Requirement |
Your answer must consist of exactly the lines below, starting with the line with "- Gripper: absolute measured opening" and going on through the line with "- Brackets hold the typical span", and nothing else.

Supplied data |
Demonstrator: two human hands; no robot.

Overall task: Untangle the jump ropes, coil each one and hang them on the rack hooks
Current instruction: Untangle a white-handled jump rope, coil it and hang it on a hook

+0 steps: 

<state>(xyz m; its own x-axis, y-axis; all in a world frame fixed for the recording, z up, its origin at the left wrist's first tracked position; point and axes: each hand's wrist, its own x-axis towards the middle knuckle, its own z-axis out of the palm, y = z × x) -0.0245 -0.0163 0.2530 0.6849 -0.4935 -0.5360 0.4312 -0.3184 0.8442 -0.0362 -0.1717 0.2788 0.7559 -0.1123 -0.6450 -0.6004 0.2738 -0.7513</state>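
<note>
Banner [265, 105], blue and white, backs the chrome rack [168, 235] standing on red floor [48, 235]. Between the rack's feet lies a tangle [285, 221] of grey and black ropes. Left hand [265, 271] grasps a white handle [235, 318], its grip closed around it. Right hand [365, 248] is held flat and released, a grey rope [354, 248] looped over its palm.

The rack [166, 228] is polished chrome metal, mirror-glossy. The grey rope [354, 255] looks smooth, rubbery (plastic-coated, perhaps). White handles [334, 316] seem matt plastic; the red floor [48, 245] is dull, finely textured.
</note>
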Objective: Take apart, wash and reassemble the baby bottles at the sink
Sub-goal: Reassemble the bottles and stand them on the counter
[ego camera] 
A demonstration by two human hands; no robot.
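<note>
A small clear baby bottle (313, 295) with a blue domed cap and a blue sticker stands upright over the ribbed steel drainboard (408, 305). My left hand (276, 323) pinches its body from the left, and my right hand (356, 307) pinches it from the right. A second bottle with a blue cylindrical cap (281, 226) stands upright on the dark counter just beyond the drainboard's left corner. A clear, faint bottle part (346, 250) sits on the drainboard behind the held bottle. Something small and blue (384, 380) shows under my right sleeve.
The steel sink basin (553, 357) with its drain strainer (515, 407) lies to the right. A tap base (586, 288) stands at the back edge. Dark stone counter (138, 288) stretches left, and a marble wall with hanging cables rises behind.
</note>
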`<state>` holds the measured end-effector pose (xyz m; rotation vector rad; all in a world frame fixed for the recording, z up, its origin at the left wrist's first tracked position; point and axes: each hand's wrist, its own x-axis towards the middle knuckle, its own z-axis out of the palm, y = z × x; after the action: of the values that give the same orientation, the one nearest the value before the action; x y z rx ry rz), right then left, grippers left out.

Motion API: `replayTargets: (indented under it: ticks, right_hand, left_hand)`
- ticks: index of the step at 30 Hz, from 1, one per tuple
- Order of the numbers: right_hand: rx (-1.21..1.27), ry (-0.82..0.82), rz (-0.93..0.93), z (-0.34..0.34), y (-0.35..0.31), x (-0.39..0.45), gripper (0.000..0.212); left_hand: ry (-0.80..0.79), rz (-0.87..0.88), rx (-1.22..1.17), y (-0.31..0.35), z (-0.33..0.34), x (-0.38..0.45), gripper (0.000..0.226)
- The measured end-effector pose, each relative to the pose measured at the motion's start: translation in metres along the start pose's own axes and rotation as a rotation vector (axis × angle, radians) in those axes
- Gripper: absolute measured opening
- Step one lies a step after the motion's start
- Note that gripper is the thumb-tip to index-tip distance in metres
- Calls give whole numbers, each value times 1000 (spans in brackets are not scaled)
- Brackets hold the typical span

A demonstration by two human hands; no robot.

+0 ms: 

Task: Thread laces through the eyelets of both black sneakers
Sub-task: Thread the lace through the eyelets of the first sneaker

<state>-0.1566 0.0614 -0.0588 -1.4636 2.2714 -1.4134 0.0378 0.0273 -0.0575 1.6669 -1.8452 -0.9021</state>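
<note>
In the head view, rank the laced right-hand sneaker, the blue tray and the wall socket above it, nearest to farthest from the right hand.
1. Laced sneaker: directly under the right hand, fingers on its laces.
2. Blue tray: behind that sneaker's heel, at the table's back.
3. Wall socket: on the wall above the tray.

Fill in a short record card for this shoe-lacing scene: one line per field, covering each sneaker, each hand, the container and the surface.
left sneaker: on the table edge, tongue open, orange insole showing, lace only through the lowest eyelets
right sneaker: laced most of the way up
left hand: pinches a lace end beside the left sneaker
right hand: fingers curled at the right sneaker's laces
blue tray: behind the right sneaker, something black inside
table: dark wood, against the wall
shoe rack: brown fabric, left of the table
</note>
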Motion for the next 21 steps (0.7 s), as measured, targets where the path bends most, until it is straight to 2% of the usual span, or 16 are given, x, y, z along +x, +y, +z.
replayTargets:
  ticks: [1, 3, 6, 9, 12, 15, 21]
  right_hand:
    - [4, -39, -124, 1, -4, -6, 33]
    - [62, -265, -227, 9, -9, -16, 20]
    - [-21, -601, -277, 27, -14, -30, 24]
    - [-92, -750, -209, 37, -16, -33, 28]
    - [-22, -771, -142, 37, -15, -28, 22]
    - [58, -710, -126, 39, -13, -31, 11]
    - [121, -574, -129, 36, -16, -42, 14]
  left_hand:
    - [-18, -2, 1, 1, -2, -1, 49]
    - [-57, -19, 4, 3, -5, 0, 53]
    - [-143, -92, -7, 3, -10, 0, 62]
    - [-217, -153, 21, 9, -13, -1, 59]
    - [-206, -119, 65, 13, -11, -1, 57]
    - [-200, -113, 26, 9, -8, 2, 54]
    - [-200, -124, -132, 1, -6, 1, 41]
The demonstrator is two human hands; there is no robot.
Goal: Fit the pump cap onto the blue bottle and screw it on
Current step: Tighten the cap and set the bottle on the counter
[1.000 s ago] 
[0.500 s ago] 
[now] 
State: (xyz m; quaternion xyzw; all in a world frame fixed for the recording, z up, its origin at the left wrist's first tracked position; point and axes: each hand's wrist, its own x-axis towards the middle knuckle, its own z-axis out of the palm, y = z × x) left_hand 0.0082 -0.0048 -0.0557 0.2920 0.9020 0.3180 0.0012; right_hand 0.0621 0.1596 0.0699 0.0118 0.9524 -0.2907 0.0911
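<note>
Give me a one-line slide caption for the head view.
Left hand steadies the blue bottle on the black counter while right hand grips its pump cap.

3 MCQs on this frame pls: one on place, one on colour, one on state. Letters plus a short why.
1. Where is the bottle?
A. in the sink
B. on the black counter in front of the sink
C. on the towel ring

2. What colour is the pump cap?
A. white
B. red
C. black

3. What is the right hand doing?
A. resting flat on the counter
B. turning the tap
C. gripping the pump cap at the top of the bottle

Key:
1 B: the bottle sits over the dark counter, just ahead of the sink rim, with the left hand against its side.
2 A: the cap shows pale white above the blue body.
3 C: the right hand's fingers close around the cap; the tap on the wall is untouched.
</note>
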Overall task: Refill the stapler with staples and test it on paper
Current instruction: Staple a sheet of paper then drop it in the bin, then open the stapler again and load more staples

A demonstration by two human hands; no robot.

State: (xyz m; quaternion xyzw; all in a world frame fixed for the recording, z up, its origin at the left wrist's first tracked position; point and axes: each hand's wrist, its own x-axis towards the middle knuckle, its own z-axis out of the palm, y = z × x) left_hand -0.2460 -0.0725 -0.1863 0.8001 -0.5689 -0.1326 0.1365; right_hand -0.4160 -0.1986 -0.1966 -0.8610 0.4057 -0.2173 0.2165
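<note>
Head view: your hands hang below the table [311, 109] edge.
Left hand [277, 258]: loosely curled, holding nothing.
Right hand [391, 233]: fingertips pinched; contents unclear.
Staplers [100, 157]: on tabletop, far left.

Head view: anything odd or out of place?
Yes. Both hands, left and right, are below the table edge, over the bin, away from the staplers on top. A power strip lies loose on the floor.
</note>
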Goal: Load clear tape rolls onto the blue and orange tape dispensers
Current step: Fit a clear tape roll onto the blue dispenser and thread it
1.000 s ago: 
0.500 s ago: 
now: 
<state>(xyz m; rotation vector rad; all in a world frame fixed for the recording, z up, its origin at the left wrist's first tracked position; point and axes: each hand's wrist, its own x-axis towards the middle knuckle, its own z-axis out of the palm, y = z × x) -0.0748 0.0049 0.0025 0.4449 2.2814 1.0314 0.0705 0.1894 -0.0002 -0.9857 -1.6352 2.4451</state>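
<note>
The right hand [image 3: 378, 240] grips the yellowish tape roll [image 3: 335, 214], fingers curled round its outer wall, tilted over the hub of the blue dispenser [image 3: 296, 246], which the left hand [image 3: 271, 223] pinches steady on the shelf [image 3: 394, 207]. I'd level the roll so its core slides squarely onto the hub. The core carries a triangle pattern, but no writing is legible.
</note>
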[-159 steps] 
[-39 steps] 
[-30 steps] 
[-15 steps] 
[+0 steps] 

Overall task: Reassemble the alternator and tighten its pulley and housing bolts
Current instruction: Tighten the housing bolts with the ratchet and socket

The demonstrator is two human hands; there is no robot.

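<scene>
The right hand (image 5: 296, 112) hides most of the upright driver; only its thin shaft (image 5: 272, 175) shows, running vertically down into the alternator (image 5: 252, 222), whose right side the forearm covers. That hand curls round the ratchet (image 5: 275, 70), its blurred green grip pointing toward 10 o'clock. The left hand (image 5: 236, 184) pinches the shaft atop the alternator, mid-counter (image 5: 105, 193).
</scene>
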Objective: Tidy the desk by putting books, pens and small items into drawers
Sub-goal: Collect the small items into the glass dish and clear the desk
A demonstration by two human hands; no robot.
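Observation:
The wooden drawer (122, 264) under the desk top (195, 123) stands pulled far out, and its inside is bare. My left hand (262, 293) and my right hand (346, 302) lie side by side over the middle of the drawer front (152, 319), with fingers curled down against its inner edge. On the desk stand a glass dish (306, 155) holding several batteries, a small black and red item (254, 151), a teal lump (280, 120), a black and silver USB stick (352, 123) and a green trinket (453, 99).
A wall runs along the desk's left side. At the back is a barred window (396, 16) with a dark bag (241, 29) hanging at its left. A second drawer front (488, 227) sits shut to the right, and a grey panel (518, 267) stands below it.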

Written solution |
- Gripper: absolute measured opening
- Step one lies a step after the motion's start
- Note that gripper is the thumb-tip to index-tip distance in metres
- Calls give whole numbers, each value times 1000 (spans in brackets are not scaled)
- Brackets hold the typical span

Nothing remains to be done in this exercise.